Vermişler, elinde bir takım belgeler sallıyor. Alayı yalan.
Alayı sahte. Elinde salladığı belgeler gerçek çıkarsa ben istifa
ederim, çıkmazsa “sen defolup gidecek misin?”
demişti.
Belgeler basına verildi.
“Belgeler gerçekse istifa ederim” diyen dudaklarda
söylem değişti: Alayı yalan, alayı sahte diyordu, şimdi
“giden yok, gelen döviz var demeye”
başladılar.
Yani!
Giden para haramdır.
Gelen para helal.
Böyle mi kıvıracaksınız.
Giden, gelen varsa demek ki “belgelerin, dekontların alayı
yalan-alayı sahte” değil. Ağızdan çıkan sözün yerine
getirilmesini bekliyoruz. Vicdanen bunu beklemeye ve
Cumhurbaşkanı’ndan “istifasını istemeye” hakkımız
var. Belgelerin alayı sahte çıksaydı Kemal Kılıçdaroğlu’na
“istifa et çek git…” diyecektik. Çünkü
bu ülkede dürüst, namuslu, temiz insanlık ölmedi. Bu ülkede Hopalı
Teomanlar var. * * * Hopalı Teoman!
Unutulmaz.
Unutturulamaz.
Şu sırada ABD’de “kime nasıl rüşvet
dağıttığını” ve sahte evraklarla altın ithal edip
altın ihraç ettiğini grafiklerle çizip anlatmakta olan Rıza
Sarraf, “Teoman’a neler yaptım, ne vaatler, ne şeyler… Yok yok adam
almıyor… ” demişti.
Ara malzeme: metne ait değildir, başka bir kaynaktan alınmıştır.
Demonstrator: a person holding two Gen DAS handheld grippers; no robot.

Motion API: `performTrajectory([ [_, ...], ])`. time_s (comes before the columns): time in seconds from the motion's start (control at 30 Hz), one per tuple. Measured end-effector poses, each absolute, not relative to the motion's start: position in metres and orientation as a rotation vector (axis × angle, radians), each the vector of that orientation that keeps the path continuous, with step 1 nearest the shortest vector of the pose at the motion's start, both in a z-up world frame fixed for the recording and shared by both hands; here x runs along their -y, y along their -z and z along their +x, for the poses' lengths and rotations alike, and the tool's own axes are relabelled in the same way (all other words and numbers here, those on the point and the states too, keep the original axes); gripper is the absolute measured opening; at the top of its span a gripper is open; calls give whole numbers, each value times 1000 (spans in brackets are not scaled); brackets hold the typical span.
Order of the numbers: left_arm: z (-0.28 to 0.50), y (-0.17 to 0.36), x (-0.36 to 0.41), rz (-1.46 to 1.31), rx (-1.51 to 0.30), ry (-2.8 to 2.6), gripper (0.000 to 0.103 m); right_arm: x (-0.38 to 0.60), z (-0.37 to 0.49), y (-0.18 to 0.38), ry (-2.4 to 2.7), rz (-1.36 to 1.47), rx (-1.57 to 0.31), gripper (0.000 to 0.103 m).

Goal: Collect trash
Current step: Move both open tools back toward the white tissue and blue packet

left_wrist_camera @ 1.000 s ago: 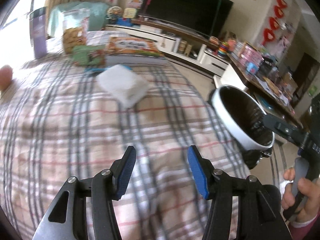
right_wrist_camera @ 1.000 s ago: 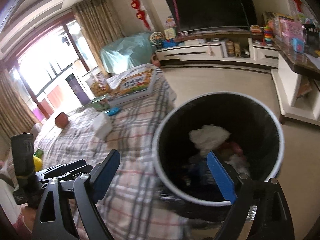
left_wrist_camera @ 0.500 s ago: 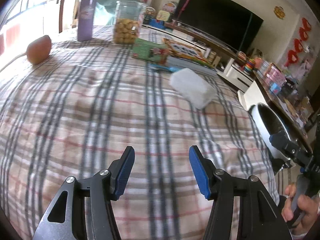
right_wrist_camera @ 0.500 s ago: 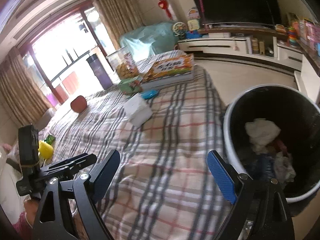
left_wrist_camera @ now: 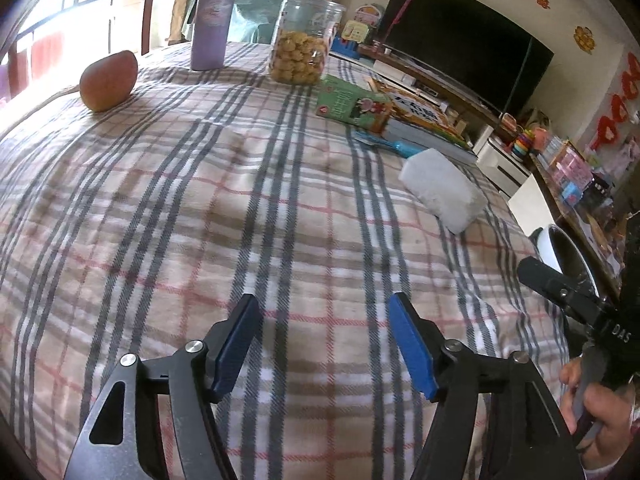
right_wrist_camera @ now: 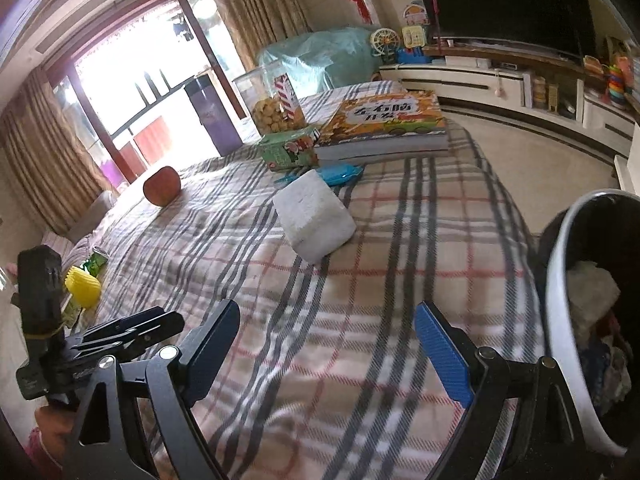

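Your left claw (left_wrist_camera: 324, 338) is wide open with nothing in it. It hangs over the checked cloth (left_wrist_camera: 200, 208), near the front edge.

Look from left to right across the table in the left view. Far left sits a round fruit (left_wrist_camera: 108, 80). Behind it stands a purple cup (left_wrist_camera: 210, 24). Next comes a clear jar (left_wrist_camera: 306, 40) with yellow snacks inside. Right of the jar lies a green box (left_wrist_camera: 354, 100), touching a stack of books (left_wrist_camera: 424, 120). A small blue thing (left_wrist_camera: 384, 143) lies just in front of the books. Then comes a white block (left_wrist_camera: 442, 190), lying on its side, well ahead of your left claw and a bit to the right. At the far right, past the table edge, you can see part of the bin (left_wrist_camera: 546, 242). Your right hand (left_wrist_camera: 600, 408) shows in the corner, holding its handle.

Your right claw (right_wrist_camera: 326, 350) is wide open too, and it holds nothing. It hangs over the cloth (right_wrist_camera: 360, 280). In this view, a yellow thing (right_wrist_camera: 83, 286) and a green can (right_wrist_camera: 96, 260) sit at the far left, beside the table. The fruit (right_wrist_camera: 161, 186) lies farther back. The white block (right_wrist_camera: 314, 216) lies straight ahead of this claw, apart from it. The bin (right_wrist_camera: 560, 280) stands at the right, next to the table. White crumpled paper (right_wrist_camera: 592, 292) and other trash are inside it.
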State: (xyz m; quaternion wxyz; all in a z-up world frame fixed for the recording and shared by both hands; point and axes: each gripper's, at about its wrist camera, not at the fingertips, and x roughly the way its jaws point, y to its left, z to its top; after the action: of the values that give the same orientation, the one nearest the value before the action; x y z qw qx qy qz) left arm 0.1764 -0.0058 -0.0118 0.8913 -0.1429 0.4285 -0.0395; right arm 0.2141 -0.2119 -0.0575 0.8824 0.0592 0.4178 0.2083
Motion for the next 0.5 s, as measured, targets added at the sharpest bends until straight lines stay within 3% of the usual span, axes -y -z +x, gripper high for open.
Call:
performTrajectory([
  [0.5, 218, 16, 1, -226, -903, 99, 68, 174, 268, 72, -462, 35, -891, 90],
])
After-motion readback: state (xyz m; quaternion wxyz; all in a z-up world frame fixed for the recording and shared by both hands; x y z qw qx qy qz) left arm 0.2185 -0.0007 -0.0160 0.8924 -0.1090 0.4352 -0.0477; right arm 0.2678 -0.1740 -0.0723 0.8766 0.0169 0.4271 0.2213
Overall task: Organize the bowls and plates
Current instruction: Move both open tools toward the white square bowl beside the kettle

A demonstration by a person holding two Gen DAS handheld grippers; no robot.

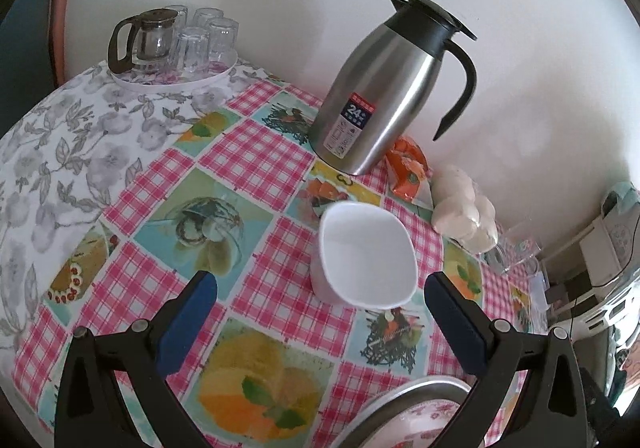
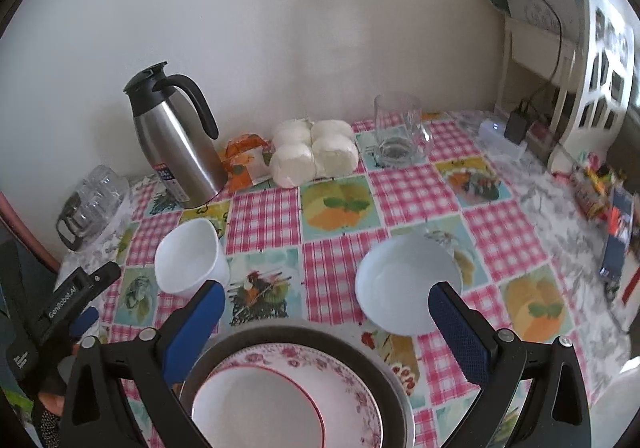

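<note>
White and glossy, the squarish ceramic bowl [image 1: 366, 254] stands just ahead of my left gripper [image 1: 320, 302], whose blue-padded fingers [image 1: 188, 318] are spread wide and hold nothing. On the right side, the round white ceramic bowl [image 2: 408, 282] sits upright on the pink checked plastic tablecloth [image 2: 264, 216], touching in the picture the tip of one pad of my right gripper [image 2: 326, 316], which is also wide open and empty. Below that gripper lies the flowered white plate with a red ring [image 2: 288, 396], resting inside a dark round metal tray [image 2: 390, 376].

I judge that the bowls must be gathered, probably onto the plate or one in the other, and here I see several risks. The glaze looks slippery, so a pinch on the thin rim alone can let a bowl swing or slide out. The squarish bowl is near the tall stainless steel jug with black handle [image 1: 384, 88], and a wide sweep of the left gripper can knock it over. Behind the round bowl stand a clear glass mug [image 2: 398, 134] and a bag of white buns [image 2: 314, 156]; pushing the bowl forward instead of lifting can drive it toward them. Putting ceramic down on ceramic too fast can chip it
</note>
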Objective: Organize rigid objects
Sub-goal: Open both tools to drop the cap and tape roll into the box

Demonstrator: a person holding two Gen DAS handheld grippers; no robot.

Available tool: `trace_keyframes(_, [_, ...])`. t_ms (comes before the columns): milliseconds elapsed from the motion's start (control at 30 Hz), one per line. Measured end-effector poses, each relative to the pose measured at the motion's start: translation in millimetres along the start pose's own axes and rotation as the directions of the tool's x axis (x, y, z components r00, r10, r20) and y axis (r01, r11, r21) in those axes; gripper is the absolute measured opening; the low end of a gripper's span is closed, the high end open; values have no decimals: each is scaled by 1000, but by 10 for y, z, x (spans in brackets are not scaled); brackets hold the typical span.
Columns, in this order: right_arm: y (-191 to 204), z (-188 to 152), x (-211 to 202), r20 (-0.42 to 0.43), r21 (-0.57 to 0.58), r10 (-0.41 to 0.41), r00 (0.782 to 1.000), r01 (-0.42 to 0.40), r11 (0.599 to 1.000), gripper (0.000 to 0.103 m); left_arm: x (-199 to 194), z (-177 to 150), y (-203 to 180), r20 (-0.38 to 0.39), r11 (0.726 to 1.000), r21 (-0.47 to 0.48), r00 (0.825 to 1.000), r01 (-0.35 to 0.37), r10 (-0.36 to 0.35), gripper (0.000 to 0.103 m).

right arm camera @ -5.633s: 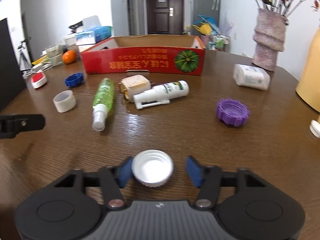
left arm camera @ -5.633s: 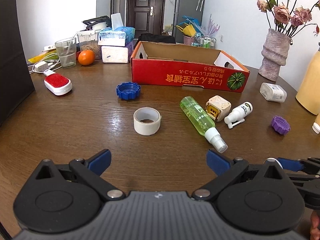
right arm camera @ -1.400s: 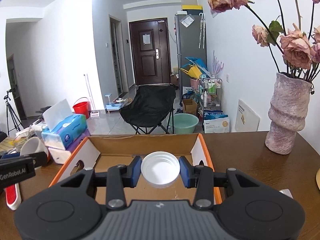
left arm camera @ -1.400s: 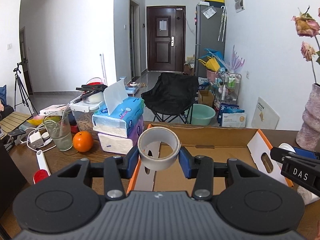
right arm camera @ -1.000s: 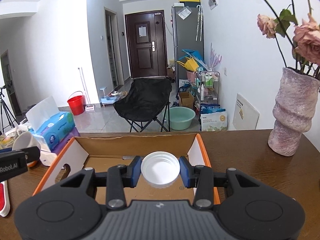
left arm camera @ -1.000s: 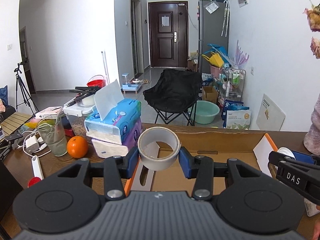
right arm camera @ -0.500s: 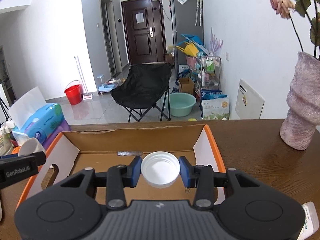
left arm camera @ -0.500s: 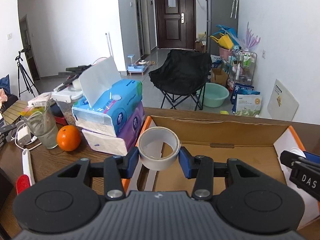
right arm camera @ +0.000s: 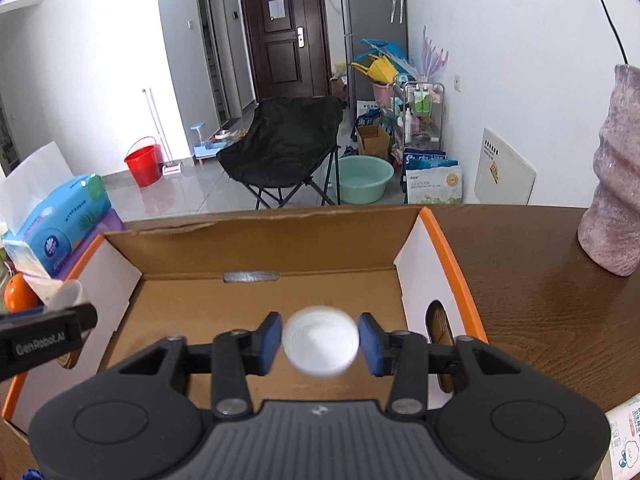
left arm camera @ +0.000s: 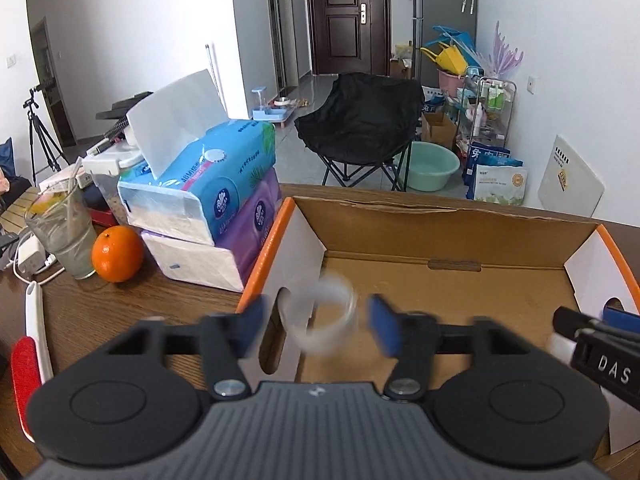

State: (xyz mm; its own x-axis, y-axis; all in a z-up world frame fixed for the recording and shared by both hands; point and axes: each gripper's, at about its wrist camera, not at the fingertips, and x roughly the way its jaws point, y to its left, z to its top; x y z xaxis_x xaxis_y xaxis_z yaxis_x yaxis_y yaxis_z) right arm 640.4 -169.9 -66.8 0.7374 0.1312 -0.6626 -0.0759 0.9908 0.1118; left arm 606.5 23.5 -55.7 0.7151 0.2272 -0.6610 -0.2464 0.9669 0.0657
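Note:
Both grippers hang over the open cardboard box point(left arm camera: 444, 280) with orange edges, also in the right wrist view point(right arm camera: 264, 252). My left gripper point(left arm camera: 318, 322) has its jaws spread apart, and the blurred white tape roll point(left arm camera: 320, 320) hangs loose between the fingers at the box's left end. My right gripper point(right arm camera: 320, 342) has its jaws just parted, and the blurred white bottle cap point(right arm camera: 320, 344) sits between the pads with thin gaps on both sides. The box floor looks bare.
Stacked tissue packs point(left arm camera: 204, 216), an orange point(left arm camera: 117, 254) and a glass point(left arm camera: 64, 232) stand left of the box. A pinkish vase point(right arm camera: 614, 184) stands right of it on the wooden table point(right arm camera: 540, 320). A white bottle point(right arm camera: 626, 436) lies at the lower right.
Both grippers have tilted down over the box. The left jaws have opened and let go of the tape roll. The right jaws have started to open around the cap.

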Motion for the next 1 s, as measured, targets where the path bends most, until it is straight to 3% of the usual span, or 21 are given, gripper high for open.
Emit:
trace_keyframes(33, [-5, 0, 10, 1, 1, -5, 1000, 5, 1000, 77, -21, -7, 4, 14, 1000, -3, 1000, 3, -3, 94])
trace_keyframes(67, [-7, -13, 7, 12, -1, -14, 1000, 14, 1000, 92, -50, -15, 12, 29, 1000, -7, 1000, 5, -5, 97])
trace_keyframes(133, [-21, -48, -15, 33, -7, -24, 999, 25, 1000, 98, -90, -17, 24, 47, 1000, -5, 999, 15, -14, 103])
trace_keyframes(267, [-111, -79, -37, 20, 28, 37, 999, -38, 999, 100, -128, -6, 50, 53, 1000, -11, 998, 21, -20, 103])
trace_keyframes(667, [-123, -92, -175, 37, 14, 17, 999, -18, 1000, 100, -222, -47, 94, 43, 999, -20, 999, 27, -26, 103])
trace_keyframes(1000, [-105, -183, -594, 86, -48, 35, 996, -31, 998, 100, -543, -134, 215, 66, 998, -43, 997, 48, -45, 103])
Hopalı Teoman Coşkun
Dudak, Atatürk Havalimanı’nda Kargo Müdür yardımcısıydı.
Rıza Sarraf’ın şirketi aracılığı ile Gana’dan Türkiye’ye getirilen
64.5 milyon dolarlık 1.5 ton altın için “sahte evrak
verildiğini” tutanak altına aldırmış, o tutanak sayesinde
devletin kasasına 57 milyon TL vergi geliri kazandırmıştı. Bundan 4
yıl önce “Rıza Sarraf’ın sahte evraklarla altın ticareti
yapmakta olduğunu” devlet kayıtlarına geçirmişti.
Hopalı Teoman görüyordu.
Sağır değil duyuyordu.
Rıza Sarraf baş tacıydı.
4 Ocak 2013 günü Gana’dan kalkan uçak Atatürk Havalimanı’na indi.
Uçağın taşıdığı yük için mineral sample (örnek doğa...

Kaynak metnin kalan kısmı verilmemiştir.